Lydia was running down the stairs when the front door opened. The concierge had scuttled across the hallway with the movements of an arthritic mouse to do her duty. She made a note of the visitor’s name, and darted out of sight back to her mousehole at the rear of the house with a speed that should have alerted Lydia. But she was preoccupied, working out where to start her search for the boy.
‘Good evening, Lydia. Dobriy vecher.’
In the drab hallway with its brown walls and half-hearted lamp, Lydia had not even given the visitor a glance. She did so now and her feet came to a halt.
‘Antonina. I didn’t expect to see you here.’
The elegant woman smiled. ‘I found your address in Dmitri’s diary. I hope you don’t mind.’
‘Of course not. You’re always welcome.’
‘I’ve come to talk to you, but it seems you’re on your way out.’
Lydia hesitated. She was in a hurry. But just the sight of this woman, with her long dark hair loose on her shoulders and her fur collar turned up high round her small ears like a fortress against the world, made her want to stay.
‘Walk with me,’ Lydia said and headed for the door.
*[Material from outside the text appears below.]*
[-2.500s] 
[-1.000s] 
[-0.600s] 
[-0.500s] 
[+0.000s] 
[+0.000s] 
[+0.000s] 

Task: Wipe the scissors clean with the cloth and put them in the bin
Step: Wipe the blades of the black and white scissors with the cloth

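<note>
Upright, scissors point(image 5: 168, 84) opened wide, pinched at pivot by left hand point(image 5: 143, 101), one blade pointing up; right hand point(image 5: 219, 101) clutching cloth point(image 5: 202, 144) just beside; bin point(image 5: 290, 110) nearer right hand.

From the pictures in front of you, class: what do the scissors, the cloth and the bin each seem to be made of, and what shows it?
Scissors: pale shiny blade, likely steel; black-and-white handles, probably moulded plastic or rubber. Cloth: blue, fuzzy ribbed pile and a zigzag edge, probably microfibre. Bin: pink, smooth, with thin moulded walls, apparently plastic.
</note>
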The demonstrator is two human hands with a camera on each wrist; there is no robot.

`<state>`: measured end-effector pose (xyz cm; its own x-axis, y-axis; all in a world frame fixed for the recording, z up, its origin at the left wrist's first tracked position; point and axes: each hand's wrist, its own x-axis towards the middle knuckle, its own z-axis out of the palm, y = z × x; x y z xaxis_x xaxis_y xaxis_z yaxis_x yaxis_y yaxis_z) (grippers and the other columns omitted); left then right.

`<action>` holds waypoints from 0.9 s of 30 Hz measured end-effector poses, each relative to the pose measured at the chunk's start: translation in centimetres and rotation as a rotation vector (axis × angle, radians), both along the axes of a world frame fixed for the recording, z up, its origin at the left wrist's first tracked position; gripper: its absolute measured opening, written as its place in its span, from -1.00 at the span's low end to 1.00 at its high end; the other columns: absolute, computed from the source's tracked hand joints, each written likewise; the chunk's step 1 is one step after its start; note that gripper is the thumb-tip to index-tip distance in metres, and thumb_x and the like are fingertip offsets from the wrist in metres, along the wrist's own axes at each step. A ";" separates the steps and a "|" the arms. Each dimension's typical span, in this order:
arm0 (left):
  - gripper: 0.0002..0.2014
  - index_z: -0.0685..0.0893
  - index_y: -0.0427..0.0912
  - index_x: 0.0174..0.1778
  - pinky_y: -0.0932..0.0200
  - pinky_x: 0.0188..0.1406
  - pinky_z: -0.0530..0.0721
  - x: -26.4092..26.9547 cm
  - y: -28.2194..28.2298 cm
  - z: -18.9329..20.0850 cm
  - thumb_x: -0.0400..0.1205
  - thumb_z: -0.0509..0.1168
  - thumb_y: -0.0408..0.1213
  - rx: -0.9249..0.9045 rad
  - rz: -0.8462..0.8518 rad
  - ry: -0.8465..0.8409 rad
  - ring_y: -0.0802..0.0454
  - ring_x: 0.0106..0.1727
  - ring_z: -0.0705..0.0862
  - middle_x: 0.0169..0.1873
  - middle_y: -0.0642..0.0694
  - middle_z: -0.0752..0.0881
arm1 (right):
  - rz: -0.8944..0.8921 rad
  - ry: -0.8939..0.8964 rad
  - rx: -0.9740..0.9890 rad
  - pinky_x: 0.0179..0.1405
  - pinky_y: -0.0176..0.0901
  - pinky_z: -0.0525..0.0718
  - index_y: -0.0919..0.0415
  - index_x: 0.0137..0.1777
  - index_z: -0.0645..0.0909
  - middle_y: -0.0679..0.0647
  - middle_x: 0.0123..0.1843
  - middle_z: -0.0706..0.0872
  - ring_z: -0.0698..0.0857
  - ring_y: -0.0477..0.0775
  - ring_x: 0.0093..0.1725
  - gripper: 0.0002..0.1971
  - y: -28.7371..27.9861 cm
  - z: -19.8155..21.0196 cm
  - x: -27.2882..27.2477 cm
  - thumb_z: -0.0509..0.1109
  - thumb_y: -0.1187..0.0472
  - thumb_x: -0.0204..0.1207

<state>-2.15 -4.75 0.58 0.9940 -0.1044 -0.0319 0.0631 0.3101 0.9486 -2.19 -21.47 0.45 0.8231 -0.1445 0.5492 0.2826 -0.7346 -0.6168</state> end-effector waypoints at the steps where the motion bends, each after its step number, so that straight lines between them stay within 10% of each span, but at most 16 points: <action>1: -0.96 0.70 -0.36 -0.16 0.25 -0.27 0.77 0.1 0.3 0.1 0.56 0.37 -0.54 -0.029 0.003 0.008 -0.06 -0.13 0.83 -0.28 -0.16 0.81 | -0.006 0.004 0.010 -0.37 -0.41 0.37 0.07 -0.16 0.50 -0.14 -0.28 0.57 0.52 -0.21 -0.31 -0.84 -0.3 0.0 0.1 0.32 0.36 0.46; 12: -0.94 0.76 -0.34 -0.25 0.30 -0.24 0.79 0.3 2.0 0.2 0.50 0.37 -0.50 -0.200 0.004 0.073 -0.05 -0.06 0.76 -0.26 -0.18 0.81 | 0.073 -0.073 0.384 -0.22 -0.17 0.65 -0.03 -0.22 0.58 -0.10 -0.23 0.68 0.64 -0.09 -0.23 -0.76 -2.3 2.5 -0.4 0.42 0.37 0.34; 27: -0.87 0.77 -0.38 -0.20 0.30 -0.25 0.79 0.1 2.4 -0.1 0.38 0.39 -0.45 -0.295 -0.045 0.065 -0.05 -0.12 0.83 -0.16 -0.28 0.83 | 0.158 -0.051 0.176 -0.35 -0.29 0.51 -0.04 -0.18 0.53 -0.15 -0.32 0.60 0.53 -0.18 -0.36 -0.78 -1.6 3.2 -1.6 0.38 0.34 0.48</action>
In the street Antonina’s soft boots struggled to keep up and Lydia made herself slow down, though it hurt to do so. The sky was a sooty grey, sinking down on the city roofs, and nearly dark now. Even at this hour there were queues outside the butcher’s, women shuffling in sawdust in the hope that more meat might arrive. A scrap of belly pork. A fistful of bones for soup.
‘You’re looking well,’ Lydia commented and steered them across the road, picking a path round a pile of frozen horse dung.
Antonina smiled again, a small twist of her wide mouth, and flicked her hair from her collar. Lydia wished she wouldn’t do that. Her mother had used the exact same gesture.
‘You’re the one looking well, Lydia,’ Antonina said. ‘Quite different, in fact. You seem…’ She tipped her head to one side and inspected Lydia. ‘Happy.’
‘I like Moscow. It suits me.’
‘Obviously. But take care, Lydia. There are many whisperers.’
For a moment their gaze held on each other, then they looked away and concentrated on avoiding the patches of ice.
‘What have you come for?’ Lydia asked eventually, when it seemed Antonina was going to trot at her side for ever with no explanation.
‘Dmitri tells me things sometimes, you know. Particularly when he’s had a few brandies.’
‘What things?’
‘Things like where your father is.’
Lydia almost fell flat on her face as she walked straight into a heap of soiled snow.
‘Tell me,’ she said, her lips dry.
‘He’s in a prison here in Moscow, a secret prison.’
More? Please let there be more. ‘I know that much already, but where?’
‘He’s working on some development project for the military.’
Not medical experiments. Not a guinea pig.